#### To do:
Please repeat the lines below, exactly and only, from the one that holds "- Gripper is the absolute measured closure" through the one that holds "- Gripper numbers".

(Collected material begins)

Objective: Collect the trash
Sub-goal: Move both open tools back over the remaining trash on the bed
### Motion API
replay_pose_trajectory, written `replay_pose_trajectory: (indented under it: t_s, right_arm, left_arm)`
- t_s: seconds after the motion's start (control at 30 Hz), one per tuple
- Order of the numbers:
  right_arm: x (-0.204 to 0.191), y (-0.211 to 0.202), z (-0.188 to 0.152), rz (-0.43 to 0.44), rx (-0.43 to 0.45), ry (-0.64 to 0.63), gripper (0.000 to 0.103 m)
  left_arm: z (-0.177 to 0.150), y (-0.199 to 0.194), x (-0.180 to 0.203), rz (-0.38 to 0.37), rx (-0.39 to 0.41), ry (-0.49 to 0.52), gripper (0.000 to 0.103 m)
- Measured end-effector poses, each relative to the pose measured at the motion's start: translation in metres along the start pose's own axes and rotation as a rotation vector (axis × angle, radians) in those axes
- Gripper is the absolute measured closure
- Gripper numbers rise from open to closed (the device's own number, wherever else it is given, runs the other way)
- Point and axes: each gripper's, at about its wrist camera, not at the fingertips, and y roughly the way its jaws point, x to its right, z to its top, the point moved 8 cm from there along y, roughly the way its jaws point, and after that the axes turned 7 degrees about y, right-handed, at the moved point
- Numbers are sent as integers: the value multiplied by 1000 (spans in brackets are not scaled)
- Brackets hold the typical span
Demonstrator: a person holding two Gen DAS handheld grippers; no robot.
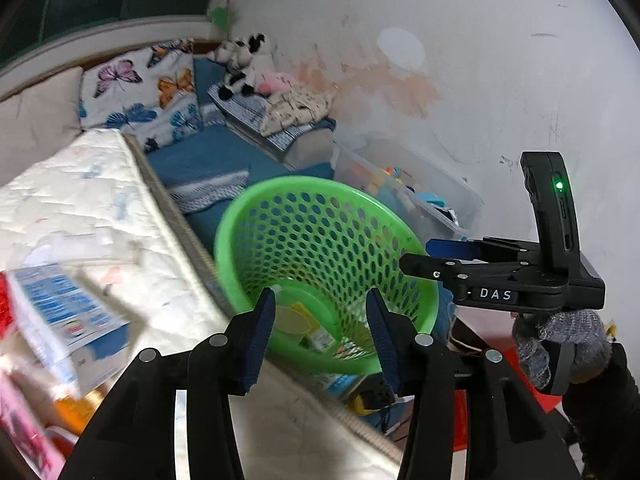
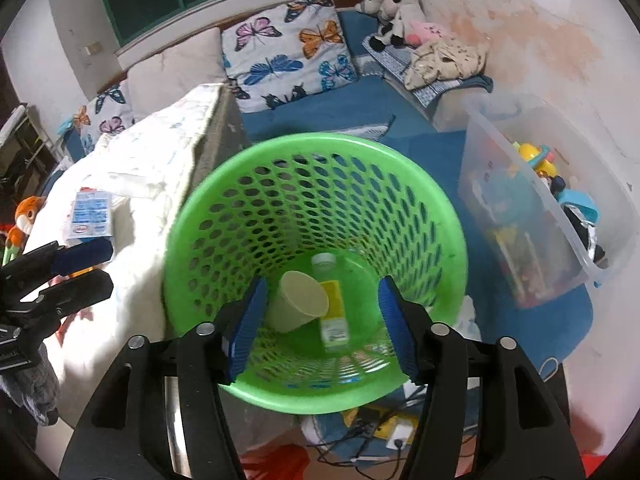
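Note:
A green perforated basket [image 2: 316, 216] stands beside the white mattress [image 2: 132, 176]; it also shows in the left wrist view [image 1: 320, 248]. Inside lie a paper cup [image 2: 298, 300] and a small bottle with a yellow label [image 2: 332, 300]. My right gripper [image 2: 320, 324] is open and empty right above the basket's mouth. My left gripper [image 1: 322, 340] is open and empty at the basket's near rim. A blue-and-white packet [image 1: 68, 316] lies on the mattress at the left; it also shows in the right wrist view [image 2: 90, 216].
A clear plastic toy bin [image 2: 532, 200] stands right of the basket. Butterfly pillows [image 2: 288, 52] and plush toys [image 2: 396, 12] lie at the back by the wall. Cables and clutter [image 2: 376, 428] lie on the floor below the basket.

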Motion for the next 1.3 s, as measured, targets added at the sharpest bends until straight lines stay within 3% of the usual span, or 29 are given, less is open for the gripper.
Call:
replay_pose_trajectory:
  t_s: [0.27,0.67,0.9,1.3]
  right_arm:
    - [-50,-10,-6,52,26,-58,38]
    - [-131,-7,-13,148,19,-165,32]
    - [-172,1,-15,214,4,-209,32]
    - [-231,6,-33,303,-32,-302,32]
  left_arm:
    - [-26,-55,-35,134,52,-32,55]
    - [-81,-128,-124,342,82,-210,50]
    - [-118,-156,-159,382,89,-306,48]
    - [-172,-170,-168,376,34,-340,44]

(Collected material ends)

#### Worked solution:
- Gripper is the absolute measured closure
- Gripper numbers rise from open to closed (the device's own number, wherever else it is given, runs the other way)

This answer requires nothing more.